If Northern Gateway is approved, up to 255 large tankers will carry tar-like bitumen through the narrow and unpredictable passages off British Columbia’s north coast each year. Along the way, dozens of species and the precious marine ecosystems we rely on will be put at risk.

We need to look no further than the Exxon Valdez spill and its effects on killer whales for a cautionary tale. One Alaskan pod is the living legacy of a spill that unleashed millions of gallons of oil into Alaska’s coastal waters more than 20 years ago. Since surfacing in the massive slick left behind by the tanker, the pod has been unable to reproduce or recruit calves. One by one, the pod members are dying off, and scientists say the pod has no chance for recovery.

These weren’t the only whales affected. The Prince William Sound killer whales had a death rate 10 times the natural rate in the two years following the Exxon Valdez spill. Scientists have linked this spike to the inhalation of toxic oil fumes and eating of oiled prey.

But the spectre of a catastrophic oil spill isn’t the only thing we’re concerned about. Increased tanker traffic means more underwater noise, which threatens at-risk marine species. While research shows chronic noise can limit the amount of time killer whales spend feeding, studies produced by Enbridge consistently ignore these kinds of impacts.

And here’s the kicker. In the event of a tanker spill, polluter liability for clean-up and restoration tops out at $1.3 billion – just a third of the estimated $3.5 billion spent mopping up the Exxon Valdez spill. After that, it’s taxpaying Canadians like you who will be on the hook.

While Ecojustice has been working with our clients to draw attention to the harmful, long-lasting impacts the pipeline will have on our air, water and land, individual Canadians are also doing their part to lead the wave of resistance against Enbridge.
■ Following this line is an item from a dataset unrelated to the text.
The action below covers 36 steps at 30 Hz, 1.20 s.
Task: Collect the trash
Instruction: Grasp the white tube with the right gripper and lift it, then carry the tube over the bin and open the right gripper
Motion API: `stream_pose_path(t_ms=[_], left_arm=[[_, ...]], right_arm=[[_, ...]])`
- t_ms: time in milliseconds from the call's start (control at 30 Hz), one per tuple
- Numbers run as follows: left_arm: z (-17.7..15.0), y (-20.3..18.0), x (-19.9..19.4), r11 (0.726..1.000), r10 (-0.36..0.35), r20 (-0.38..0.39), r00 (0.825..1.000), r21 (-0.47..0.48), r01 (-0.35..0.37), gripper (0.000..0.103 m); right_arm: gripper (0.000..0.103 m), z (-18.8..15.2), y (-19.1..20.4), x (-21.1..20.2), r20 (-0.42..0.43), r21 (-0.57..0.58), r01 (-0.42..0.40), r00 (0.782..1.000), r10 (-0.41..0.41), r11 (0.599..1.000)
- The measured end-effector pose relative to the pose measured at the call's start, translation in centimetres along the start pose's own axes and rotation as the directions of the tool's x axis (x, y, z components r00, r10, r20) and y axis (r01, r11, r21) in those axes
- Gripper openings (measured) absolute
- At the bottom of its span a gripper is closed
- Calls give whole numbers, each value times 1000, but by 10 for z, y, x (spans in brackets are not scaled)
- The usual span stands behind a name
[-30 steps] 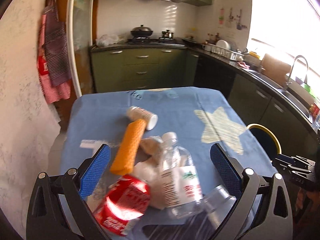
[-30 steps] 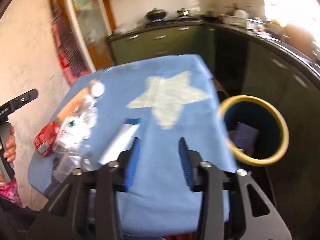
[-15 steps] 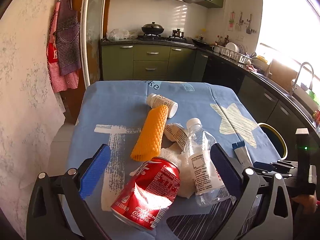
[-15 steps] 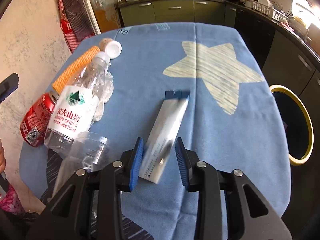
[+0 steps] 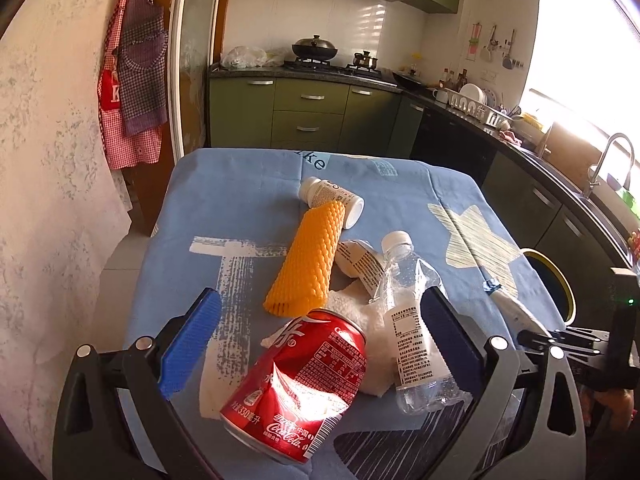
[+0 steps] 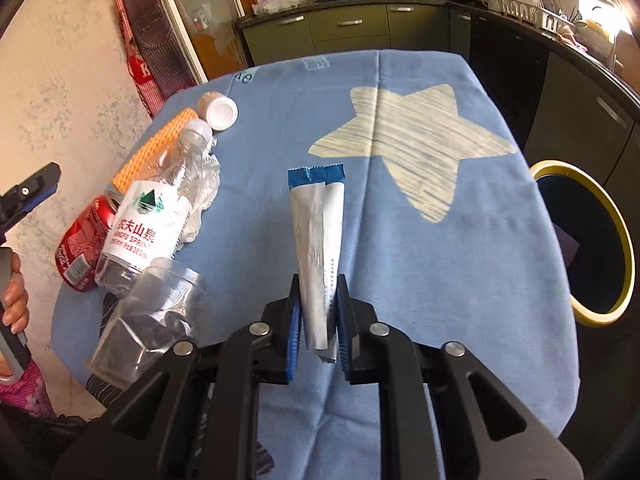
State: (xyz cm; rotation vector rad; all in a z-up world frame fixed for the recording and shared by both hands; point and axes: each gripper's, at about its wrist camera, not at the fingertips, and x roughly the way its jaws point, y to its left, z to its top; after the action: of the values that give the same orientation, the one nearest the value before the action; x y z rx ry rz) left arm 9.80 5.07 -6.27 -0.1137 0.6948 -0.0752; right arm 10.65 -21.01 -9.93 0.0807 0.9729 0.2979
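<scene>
Right gripper (image 6: 316, 328): jaws have just been closing and now stand narrow, blue pads pressed on the near end of the white sachet (image 6: 318, 248) with the blue sealed tip. Grip sits low on the packet; most of its length sticks out ahead, far end lying on the blue tablecloth (image 6: 420, 240).

Left gripper (image 5: 316, 332): jaws wide, holding nothing. The dented red cola can (image 5: 300, 384) lies between the pads, not touched by either.

Places, all taken from the sachet:
- Yellow-rimmed bin (image 6: 588, 240): to its right, off the table edge and lower.
- Clear water bottle (image 6: 152, 216): to its left, with the crumpled white tissue (image 6: 204, 196) tucked against it.
- Clear plastic cup (image 6: 156, 304): left and nearer, on its side.
- Orange foam net sleeve (image 6: 152, 148) and small white pill bottle (image 6: 218, 112): left and farther.
- Cola can: beyond the water bottle, at the left table edge.

Step in hand, as I judge it: lift the sachet and carry it to the bin.
- Thin and floppy packet; held at one end it will likely droop. Lift straight up before swinging right so the tip does not drag on the cloth.
- Keep the squeeze firm; slick foil could slide out.
- Get the hanging end over the bin mouth, inside the rim, before letting go.
- Left gripper can close on the can meanwhile, square across the body, above the dent if possible.
</scene>
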Motion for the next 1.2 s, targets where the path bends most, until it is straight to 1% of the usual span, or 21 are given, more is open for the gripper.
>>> stream_pose_path(t_ms=[100,167,300,367,467,533,600,633,733,767,867,900,933,1000,1033,1067,1133,1200], left_arm=[[0,-7,-3,1000,0,4,1000,13,0,98],[-1,-13,-5,1000,3,4,1000,26,-3,98],[-3,-21,-6,999,6,3,1000,33,-6,98],[-3,-24,-4,999,9,1,1000,33,-9,98],[-1,-27,-2,999,18,-4,1000,31,-18,98],[0,-28,0,999,23,-8,1000,30,-23,98],[1,-28,1,999,30,-10,1000,30,-29,98],[2,-27,2,999,33,-10,999,29,-32,98],[2,-29,3,999,38,-16,999,24,-38,98],[2,-29,3,999,39,-19,999,23,-39,98],[2,-30,4,999,45,-22,999,25,-45,98],[2,-31,5,999,45,-24,999,27,-45,98],[2,-32,5,999,44,-25,999,28,-44,98],[2,-34,6,999,43,-26,999,34,-42,98],[1,-35,6,998,41,-26,999,39,-40,98],[1,-37,6,998,39,-24,999,45,-37,98],[1,-38,5,998,36,-20,999,54,-34,98],[2,-38,4,998,31,-16,999,63,-30,98]], right_arm=[[15,1,-6,-21,41,-8,9,999,-9,1000],[15,1,-15,-37,73,-2,33,997,-33,999],[15,5,-51,-65,136,56,129,981,-136,990],[16,7,-80,-76,148,113,206,964,-221,972],[16,7,-122,-79,119,181,303,938,-327,936],[17,9,-152,-72,61,205,364,922,-383,908],[17,12,-176,-60,24,228,394,912,-410,890],[17,14,-189,-53,-4,238,407,909,-418,882],[18,20,-222,-31,-68,269,417,908,-415,868],[18,21,-229,-25,-79,277,422,905,-417,863],[20,26,-251,-7,-122,291,451,892,-435,844],[33,28,-257,-2,-134,295,454,891,-433,841],[44,29,-263,0,-131,309,460,887,-442,832],[46,29,-269,-2,-114,330,479,875,-470,813],[47,28,-267,-4,-100,339,476,876,-472,812],[47,27,-265,-10,-74,355,460,882,-466,814],[51,22,-258,-22,-36,370,437,888,-458,820],[54,18,-249,-34,-5,366,425,891,-455,828]])
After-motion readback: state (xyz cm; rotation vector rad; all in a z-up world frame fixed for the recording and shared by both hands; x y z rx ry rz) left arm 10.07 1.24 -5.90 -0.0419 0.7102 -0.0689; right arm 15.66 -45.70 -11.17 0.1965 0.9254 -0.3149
More than a thousand Canadians took part in community hearings across British Columbia, which wrapped up in Vancouver last week. One by one, Canadians of all ages and backgrounds stood up to tell the National Energy Board review panel when it comes to Enbridge and Northern Gateway, the answer is — and always will be — no.

For Enbridge, the risk associated with Northern Gateway — where it’s not a matter of if a spill will occur, but when — is part and parcel of the cost of doing business. But for the rest of us, it’s personal.